Ancora oggi, purtroppo, capita che una neomamma, dopo aver esaurito ferie e congedo parentale, debba dimettersi dal proprio lavoro e richiedere l’indennità di disoccupazione NaSpI per poter seguire i figli poiché non le viene concesso il part time. Le donne sono costrette a ad accettare questa situazione data la lontananza tra luogo lavoro/casa e asili nido o la mancanza di figure quali nonni a cui affidare i bambini.

Di regola generale, l’indennità NaSpI non è concessa nel caso in cui è il lavoratore a rassegnare le dimissioni e nel caso di risoluzione consensuale del contratto. Però il legislatore ha individuato alcune eccezioni di dimissioni identificate come meritevoli di una particolare attenzione per il loro valore sociale e per la disparità di situazioni giuridiche e personali tra i contraenti, ovvero:

  1. le dimissioni per giusta causa dovute a gravi inadempienze contrattuali da parte del datore di lavoro se non addirittura a minacce, percosse o molestie sessuali,
  2. le dimissioni rassegnate da una lavoratrice madre nel periodo che va dall’inizio della gravidanza fino al primo anno di vita del bambino.

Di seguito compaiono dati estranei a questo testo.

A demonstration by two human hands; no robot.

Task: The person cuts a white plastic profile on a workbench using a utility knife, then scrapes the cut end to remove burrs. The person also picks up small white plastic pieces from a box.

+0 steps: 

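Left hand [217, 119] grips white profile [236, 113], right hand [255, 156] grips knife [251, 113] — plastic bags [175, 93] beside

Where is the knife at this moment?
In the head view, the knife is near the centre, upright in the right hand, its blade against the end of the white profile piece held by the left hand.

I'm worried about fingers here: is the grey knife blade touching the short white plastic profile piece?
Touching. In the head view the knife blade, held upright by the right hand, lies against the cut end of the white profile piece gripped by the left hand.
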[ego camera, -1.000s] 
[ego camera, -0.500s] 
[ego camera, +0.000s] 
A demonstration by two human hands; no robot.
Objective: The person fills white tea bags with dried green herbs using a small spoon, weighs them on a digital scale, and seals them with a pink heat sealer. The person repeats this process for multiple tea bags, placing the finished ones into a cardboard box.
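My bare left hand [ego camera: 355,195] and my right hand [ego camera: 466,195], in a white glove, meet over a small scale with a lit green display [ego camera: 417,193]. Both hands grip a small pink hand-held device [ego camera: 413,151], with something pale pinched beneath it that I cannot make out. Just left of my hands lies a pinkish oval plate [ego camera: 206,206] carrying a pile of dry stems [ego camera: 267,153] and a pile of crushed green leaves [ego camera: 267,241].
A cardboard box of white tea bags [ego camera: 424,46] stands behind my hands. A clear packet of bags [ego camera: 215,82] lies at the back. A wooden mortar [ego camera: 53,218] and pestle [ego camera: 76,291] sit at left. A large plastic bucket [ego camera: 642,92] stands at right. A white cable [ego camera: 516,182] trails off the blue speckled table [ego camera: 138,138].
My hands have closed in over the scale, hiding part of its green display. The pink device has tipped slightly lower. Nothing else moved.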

Per questo motivo la neomamma potrà fruire dell’indennità NaSpI (se può far valere almeno 13 settimane di contributi nel quadriennio e almeno 30 giornate di lavoro effettivo nell’anno precedente) anche se dimissionaria ma deve impegnarsi attivamente per la ricerca di una nuova occupazione.

Al pari degli altri lavoratori disoccupati la neomamma deve: rendere la dichiarazione di immediata disponibilità a un nuovo lavoro, presentarsi ai servizi per l’impiego per la sottoscrizione del patto di servizio e rispettare tutti gli obblighi che da esso discendono. È importantissimo ricordarsi che l’eventuale rifiuto ingiustificato di offerte di lavoro e/o corsi di professionalizzazione comporterà la perdita dell’indennità NaSpI.

Ecco come presentare le dimissioni: la lavoratrice madre che si dimette entro il 1° anno di vita del bambino non è tenuta al preavviso e deve rassegnare le dimissioni utilizzando la procedura telematica dal sito del Ministero. Per evitare che le dimissioni siano poco meditate o peggio ancora “estorte” alla lavoratrice, la legge prevede che queste debbano essere rassegnate in sede protetta: sono valide solo se presentate e convalidate.